Which are the symptoms of Phenylketonuria?

Symptoms of Phenylketonuria (PKU)

Phenylketonuria (PKU) is a rare genetic disorder that affects the body's ability to break down an amino acid called phenylalanine. This condition is caused by a deficiency of an enzyme called phenylalanine hydroxylase, which is responsible for converting phenylalanine into another amino acid called tyrosine. Without this enzyme, phenylalanine builds up in the blood and can cause various symptoms and complications.

Early Symptoms

PKU is typically diagnosed shortly after birth through newborn screening tests. However, in some cases, symptoms may appear before the screening or go unnoticed until later in infancy. The early signs and symptoms of PKU may include:

• Musty odor: Infants with PKU may have a distinct musty or mousy odor due to the accumulation of phenylalanine in their sweat and urine.


• Developmental delays: Children with PKU may exhibit delays in reaching developmental milestones, such as sitting, crawling, and walking.


• Intellectual disability: If left untreated, PKU can lead to intellectual disability. Children may have learning difficulties, impaired cognitive function, and lower IQ scores.


• Behavioral problems: Some individuals with PKU may experience behavioral issues, including hyperactivity, attention deficit disorder, and emotional instability.

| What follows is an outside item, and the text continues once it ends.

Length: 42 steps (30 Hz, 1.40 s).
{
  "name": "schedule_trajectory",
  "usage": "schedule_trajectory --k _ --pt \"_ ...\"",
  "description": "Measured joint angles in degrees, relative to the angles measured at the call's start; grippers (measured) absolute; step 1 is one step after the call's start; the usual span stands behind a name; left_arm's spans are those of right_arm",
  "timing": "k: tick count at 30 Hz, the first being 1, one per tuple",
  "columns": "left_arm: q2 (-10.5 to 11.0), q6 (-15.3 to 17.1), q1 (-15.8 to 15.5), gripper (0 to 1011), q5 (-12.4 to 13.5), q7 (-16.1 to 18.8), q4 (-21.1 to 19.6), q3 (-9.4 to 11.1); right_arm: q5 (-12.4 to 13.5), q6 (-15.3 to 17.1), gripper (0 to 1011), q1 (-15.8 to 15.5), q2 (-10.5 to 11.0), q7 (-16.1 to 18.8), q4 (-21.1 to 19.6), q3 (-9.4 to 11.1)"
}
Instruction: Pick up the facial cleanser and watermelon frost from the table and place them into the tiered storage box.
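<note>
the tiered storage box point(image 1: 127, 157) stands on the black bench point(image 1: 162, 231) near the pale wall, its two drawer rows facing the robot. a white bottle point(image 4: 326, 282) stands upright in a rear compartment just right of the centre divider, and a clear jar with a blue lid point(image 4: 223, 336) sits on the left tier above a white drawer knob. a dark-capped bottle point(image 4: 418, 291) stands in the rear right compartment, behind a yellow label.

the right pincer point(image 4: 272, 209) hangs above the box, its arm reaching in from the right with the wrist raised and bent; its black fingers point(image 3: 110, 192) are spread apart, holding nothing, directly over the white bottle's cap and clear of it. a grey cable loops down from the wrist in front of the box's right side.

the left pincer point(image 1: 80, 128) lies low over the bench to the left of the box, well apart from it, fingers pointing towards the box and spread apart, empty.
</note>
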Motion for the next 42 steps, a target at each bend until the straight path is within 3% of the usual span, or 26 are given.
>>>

• Seizures: In severe cases of PKU, seizures may occur.

Dietary Management and Late Symptoms

PKU is a lifelong condition, but with early diagnosis and proper management, individuals with PKU can lead healthy lives. The most crucial aspect of managing PKU is following a strict low-phenylalanine diet. This diet involves avoiding foods high in phenylalanine, such as meat, fish, eggs, dairy products, nuts, and certain grains. Instead, individuals with PKU consume specially formulated medical foods and low-protein alternatives.

When individuals with PKU do not adhere to the prescribed diet or fail to manage their condition effectively, they may experience late symptoms and complications, including:

• Intellectual and cognitive decline: Without proper treatment, the accumulation of phenylalanine can lead to a decline in intellectual abilities and cognitive function over time.


• Psychiatric disorders: Some individuals with PKU may develop psychiatric disorders, such as depression, anxiety, and psychosis.


• Neurological problems: PKU can cause neurological issues, including tremors, abnormal movements, and difficulties with coordination and balance.


• Skin disorders: Skin conditions like eczema and rashes may occur in individuals with untreated PKU.


• Microcephaly: In severe cases, PKU can lead to microcephaly, a condition characterized by an abnormally small head size and potential brain abnormalities.


• Cardiovascular issues: Some studies suggest that individuals with PKU may have an increased risk of cardiovascular problems, such as high blood pressure and heart disease.

It is important to note that the severity and presentation of symptoms can vary among individuals with PKU. Some individuals may have milder forms of the condition and experience fewer symptoms, while others may have more severe symptoms and complications.

Conclusion

Phenylketonuria (PKU) is a genetic disorder that affects the body's ability to process phenylalanine. Early diagnosis through newborn screening and strict dietary management are crucial for individuals with PKU. By following a low-phenylalanine diet and receiving appropriate medical care, individuals with PKU can minimize symptoms, prevent complications, and lead fulfilling lives.